Toda identidad es una cárcel

La semana pasada el prefecto de Río de Janeiro le ordenó a la policía que requisara las historietas que mostraban el dibujo de un beso entre dos varones. El prefecto es evangelista –una religión muy conservadora que tiene una fuerte presencia en la política brasileña– y por eso considera que la homosexualidad es un gravísimo pecado que debe ser expurgado.
Después de un forcejeo entre distintos ámbitos administrativos, intervino la Corte Suprema, y declaró ilegal la censura.
A todo esto, el dibujo del beso gay copó las páginas de muchos medios de todo el planeta (por ejemplo, en “Folha de Sao Paulo” se lo incluyó a tamaño gigante en la primera plana) y así tuvo una difusión enorme (cuando, hasta el incidente, casi nadie sabía de su existencia). Se comprobó una vez más que en la época de internet y de la luchas por los derechos de las minorías sexuales toda censura termina siendo contraproducente.
El hecho mostró también que por más liberales que parezcan las reacciones sociales hacia las minorías sexuales, sigue existiendo en muchos ámbitos una mentalidad retrógrada que no tolera que se pueda amar libremente a quien se desee. Aunque haya habido notables avances sociales, aun se sigue persiguiendo a la gente por su identidad sexual.

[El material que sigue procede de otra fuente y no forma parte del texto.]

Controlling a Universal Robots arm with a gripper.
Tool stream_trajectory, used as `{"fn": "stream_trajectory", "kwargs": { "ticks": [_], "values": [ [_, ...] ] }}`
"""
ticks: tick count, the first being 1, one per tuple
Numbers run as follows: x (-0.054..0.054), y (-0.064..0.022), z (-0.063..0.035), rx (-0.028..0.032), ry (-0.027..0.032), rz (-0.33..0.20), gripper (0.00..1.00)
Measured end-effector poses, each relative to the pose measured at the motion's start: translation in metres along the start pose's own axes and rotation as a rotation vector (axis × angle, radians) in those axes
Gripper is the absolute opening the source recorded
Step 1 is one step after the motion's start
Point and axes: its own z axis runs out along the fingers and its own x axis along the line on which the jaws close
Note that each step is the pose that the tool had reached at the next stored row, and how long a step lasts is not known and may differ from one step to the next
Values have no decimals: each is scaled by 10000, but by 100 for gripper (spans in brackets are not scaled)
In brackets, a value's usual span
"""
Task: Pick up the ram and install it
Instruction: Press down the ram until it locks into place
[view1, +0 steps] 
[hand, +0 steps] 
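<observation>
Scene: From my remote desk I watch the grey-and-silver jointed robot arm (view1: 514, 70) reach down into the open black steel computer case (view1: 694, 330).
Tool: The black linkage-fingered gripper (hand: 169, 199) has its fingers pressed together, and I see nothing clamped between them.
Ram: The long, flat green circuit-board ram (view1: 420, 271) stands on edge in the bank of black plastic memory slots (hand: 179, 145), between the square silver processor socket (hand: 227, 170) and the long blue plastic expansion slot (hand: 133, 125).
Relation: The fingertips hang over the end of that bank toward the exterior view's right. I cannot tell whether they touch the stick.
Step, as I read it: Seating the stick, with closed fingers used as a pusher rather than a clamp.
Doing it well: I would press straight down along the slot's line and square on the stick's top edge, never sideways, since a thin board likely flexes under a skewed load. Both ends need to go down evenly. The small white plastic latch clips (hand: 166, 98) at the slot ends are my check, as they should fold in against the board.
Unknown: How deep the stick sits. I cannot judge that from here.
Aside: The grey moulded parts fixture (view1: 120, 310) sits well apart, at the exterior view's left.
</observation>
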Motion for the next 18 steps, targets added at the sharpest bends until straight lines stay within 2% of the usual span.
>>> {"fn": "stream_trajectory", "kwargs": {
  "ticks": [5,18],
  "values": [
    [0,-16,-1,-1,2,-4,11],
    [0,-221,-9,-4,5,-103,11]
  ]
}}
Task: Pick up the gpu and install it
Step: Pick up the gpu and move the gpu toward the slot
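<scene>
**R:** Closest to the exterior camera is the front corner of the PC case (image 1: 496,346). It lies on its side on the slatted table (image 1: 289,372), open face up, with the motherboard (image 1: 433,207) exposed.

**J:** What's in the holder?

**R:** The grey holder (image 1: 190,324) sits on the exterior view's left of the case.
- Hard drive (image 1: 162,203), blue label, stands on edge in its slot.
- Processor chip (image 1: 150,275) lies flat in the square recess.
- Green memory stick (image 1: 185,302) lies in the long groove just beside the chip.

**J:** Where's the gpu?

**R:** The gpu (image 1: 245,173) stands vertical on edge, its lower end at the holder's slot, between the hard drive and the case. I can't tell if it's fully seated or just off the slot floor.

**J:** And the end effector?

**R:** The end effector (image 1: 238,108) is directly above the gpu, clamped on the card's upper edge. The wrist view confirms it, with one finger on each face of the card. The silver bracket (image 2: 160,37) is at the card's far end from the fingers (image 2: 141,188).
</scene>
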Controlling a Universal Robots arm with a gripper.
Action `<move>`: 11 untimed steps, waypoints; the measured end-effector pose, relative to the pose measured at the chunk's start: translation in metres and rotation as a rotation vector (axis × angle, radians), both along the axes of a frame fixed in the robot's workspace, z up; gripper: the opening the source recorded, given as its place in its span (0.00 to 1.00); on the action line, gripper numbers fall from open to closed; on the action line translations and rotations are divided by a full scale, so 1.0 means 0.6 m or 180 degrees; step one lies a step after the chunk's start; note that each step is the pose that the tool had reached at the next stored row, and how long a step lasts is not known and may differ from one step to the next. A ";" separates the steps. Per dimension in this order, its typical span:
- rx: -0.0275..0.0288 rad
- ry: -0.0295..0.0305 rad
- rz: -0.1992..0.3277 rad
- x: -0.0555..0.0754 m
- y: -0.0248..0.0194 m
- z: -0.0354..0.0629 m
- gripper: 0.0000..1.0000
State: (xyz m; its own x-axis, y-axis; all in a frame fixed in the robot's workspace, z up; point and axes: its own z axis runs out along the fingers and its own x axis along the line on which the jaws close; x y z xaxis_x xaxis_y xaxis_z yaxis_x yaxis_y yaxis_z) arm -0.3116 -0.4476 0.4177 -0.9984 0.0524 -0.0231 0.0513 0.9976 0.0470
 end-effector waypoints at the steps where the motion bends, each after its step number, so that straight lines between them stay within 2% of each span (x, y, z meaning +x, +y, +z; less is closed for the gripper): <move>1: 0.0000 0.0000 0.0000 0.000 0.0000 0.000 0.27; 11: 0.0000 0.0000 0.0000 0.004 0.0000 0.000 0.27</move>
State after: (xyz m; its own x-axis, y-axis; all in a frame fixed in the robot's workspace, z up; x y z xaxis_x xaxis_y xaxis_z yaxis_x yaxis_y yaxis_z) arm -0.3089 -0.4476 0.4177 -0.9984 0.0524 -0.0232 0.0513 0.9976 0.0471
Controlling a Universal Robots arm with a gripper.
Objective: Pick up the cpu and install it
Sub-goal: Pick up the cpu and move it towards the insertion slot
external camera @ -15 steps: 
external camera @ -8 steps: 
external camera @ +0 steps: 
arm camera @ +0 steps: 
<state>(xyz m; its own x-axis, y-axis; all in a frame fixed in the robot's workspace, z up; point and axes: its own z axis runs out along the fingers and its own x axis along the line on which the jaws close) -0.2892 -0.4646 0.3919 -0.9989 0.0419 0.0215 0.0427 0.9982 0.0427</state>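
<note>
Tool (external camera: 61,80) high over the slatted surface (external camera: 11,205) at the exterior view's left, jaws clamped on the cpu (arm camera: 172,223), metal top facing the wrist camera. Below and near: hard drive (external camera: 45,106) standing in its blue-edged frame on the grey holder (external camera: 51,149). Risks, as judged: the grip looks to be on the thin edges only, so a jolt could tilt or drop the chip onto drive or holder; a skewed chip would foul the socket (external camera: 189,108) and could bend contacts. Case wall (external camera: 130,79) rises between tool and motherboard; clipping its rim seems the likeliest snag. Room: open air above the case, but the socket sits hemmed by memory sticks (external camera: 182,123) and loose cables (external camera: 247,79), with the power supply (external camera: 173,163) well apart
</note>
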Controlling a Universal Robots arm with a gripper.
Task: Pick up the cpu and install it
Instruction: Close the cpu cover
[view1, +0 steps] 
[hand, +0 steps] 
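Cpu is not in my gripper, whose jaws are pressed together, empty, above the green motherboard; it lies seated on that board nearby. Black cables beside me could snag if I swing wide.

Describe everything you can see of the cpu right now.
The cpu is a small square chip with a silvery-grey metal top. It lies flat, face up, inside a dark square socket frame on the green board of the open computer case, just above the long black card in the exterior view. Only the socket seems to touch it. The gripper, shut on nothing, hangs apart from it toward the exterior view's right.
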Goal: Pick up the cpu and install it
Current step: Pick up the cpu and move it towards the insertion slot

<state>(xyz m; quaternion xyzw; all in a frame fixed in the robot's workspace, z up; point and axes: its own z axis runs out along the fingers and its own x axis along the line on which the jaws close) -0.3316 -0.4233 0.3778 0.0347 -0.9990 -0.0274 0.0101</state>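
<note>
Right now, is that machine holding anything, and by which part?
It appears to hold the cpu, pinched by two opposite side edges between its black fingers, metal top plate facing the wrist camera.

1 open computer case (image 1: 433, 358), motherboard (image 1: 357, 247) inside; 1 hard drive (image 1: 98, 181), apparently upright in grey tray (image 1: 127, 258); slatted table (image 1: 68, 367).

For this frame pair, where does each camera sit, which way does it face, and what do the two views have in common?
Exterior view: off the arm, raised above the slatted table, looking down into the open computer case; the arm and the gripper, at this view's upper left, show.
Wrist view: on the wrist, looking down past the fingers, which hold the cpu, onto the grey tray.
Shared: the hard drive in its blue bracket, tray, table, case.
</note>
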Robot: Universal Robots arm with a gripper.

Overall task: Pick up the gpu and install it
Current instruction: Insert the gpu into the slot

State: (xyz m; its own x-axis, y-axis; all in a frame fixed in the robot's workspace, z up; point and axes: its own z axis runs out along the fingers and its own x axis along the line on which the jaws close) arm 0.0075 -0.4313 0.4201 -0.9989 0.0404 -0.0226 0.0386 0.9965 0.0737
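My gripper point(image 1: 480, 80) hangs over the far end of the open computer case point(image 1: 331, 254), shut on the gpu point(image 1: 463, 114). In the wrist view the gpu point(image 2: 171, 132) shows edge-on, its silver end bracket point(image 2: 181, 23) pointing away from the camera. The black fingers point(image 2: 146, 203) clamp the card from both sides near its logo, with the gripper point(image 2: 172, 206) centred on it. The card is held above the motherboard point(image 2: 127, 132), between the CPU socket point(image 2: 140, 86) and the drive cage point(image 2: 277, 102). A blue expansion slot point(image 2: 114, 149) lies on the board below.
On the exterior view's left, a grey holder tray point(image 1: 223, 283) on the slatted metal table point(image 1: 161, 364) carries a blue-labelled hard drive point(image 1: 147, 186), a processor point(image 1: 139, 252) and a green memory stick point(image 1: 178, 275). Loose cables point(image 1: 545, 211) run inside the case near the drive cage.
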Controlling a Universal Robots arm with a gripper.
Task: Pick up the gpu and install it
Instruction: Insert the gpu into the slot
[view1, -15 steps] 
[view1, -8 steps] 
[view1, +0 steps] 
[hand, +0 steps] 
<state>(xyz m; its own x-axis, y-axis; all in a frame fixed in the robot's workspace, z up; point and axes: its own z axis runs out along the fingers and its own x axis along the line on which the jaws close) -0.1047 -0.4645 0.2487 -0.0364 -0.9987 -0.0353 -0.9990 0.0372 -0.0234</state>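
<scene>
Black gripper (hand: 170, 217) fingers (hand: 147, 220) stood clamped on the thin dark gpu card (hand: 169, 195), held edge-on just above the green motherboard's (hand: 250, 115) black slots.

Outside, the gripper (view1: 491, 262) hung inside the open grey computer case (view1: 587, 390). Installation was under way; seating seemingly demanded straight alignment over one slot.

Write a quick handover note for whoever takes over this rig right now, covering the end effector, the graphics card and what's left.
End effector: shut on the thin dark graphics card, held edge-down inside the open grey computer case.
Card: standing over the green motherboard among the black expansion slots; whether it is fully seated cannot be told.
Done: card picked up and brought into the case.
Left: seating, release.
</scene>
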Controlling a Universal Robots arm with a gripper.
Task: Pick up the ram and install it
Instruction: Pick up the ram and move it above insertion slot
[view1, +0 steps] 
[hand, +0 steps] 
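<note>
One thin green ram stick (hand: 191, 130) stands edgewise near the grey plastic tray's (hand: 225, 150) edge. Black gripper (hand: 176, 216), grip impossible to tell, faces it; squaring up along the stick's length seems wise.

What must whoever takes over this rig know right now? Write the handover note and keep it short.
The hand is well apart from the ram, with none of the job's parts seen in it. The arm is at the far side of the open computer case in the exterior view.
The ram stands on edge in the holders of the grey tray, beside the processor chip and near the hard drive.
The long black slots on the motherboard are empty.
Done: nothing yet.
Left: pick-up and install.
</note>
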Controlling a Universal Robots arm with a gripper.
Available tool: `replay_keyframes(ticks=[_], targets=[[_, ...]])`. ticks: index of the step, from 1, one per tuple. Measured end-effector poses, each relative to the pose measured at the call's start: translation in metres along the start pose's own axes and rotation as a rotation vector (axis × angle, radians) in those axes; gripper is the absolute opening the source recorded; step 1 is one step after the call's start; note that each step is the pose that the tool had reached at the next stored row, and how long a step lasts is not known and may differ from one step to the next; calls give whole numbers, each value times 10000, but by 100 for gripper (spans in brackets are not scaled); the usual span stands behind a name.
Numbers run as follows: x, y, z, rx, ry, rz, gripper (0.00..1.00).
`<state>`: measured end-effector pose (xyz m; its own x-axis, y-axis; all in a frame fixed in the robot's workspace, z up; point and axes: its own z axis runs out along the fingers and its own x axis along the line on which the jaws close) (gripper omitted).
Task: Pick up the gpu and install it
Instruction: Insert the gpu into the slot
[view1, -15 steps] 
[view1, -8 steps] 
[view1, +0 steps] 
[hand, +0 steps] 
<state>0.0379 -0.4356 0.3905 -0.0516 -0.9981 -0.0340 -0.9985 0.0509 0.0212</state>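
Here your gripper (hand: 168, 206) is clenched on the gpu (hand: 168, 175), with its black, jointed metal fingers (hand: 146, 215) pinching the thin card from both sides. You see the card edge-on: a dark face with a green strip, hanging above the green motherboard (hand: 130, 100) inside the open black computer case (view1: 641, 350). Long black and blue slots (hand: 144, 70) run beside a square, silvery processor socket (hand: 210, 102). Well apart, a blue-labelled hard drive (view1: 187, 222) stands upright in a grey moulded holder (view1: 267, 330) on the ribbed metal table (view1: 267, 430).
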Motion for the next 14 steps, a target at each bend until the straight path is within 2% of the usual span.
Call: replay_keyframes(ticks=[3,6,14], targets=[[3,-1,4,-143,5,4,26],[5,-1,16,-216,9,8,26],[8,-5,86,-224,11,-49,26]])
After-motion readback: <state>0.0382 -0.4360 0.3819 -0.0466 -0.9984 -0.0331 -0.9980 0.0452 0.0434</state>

De esa manera se termina construyendo la identidad del perseguido como una cárcel de la que es muy difícil (sino imposible) escapar. Mucho antes de saber qué es la homosexualidad muchos niños descubren que son gays porque sus compañeros de escuela los insultan por ese motivo. Es la mirada del otro, violenta y censora, la que define la identidad del rechazado.
Todos los grupos minoritarios sienten que los que conforman la mayoría social ven en ellos algo que los discriminados no solo no ven sino que realmente no tienen: esa esencia que los diferencia. La identidad por la que se los discrimina no existe, pero el que los odia y los teme sí la ve en ellos. Es una construcción social que nació hace un siglo y medio y que todavía funciona como castigo para los perseguidos por sus “identidades” sexuales no mayoritarias.
Hasta la aparición de la idea de sujeto (y, luego, de subjetividad) no fue posible pensar identidades. Por eso ninguna cultura antes de la modernidad dividió a las personas según sus identidades. La primera identidad que se construyó fue la homosexualidad. Fue (y sigue siendo) el modelo sobre el que se construyeron todas las demás identidades. Todos los que ocupan un lugar socialmente poderoso no se piensan desde una identidad. La psiquiatría, la criminología y la sociología pensaron 40 años antes en la identidad homosexual (es decir, lo que llamaron “la anomalía”) antes de pensar la identidad que sería vista como la norma: la heterosexualidad.
El que mejor reflexionó sobre este complejo proceso de construcción de las identidades es Michel Foucault. Al internarse en el mundo de la anomalía, Foucault encuentra los personajes que van a dar nacimiento (entre fines del siglo XIX y comienzos del XX) a un grupo del que surgirá las personas que serán rechazadas: son los que fueron llamados los anormales.
En el siglo XIX, junto al homosexual aparecen todas las demás identidades, que al principio son solo vistas como patológicas: el negro (que los primeros escritos antropológicos consideraban subhumano, entre el mono y el hombre) y el aborigen (del que se pensaba que aun no habría llegado al grado mínimo de civilización).
¿Qué pueden hacer los homosexuales, los negros y los aborígenes para escapar de la suerte terrible que se les reserva en la sociedad? En primer lugar, tratar de articular un discurso sobre sí mismos que desmienta los horrores que el discurso oficial decía sobre ellos. Pero para poder expresarse en el debate público primero tienen que reconocerse como portadores de la identidad que es su estigma: es decir, tienen que reconocerse como negros, judíos, homosexuales o aborígenes.
La identidad así comienza a transformarse. De estigma puramente negativo pasa a convertirse de a poco en símbolo de orgullo. Al asumir la identidad “anormal” es que los “monstruos” que creó la maquinaria de discriminación social pueden ser escuchados.
Al aceptar la identidad que les impusieron, los negros, los judíos o los homosexuales adquieren voz propia y pueden cuestionar lo que se hizo con ellos: hace décadas que vienen luchando por ser reconocidos como seres humanos de pleno derecho. Es una larga y dura lucha que todavía muchos no entienden.
Toda identidad es una cárcel. La libertad es lo que cada persona hace con lo que le han hecho. Poner en duda la identidad que nos construyeron (ya sea normal o anormal, ya sea privilegiada o perseguida) es el primer paso para salir del encierro en que nos encontramos.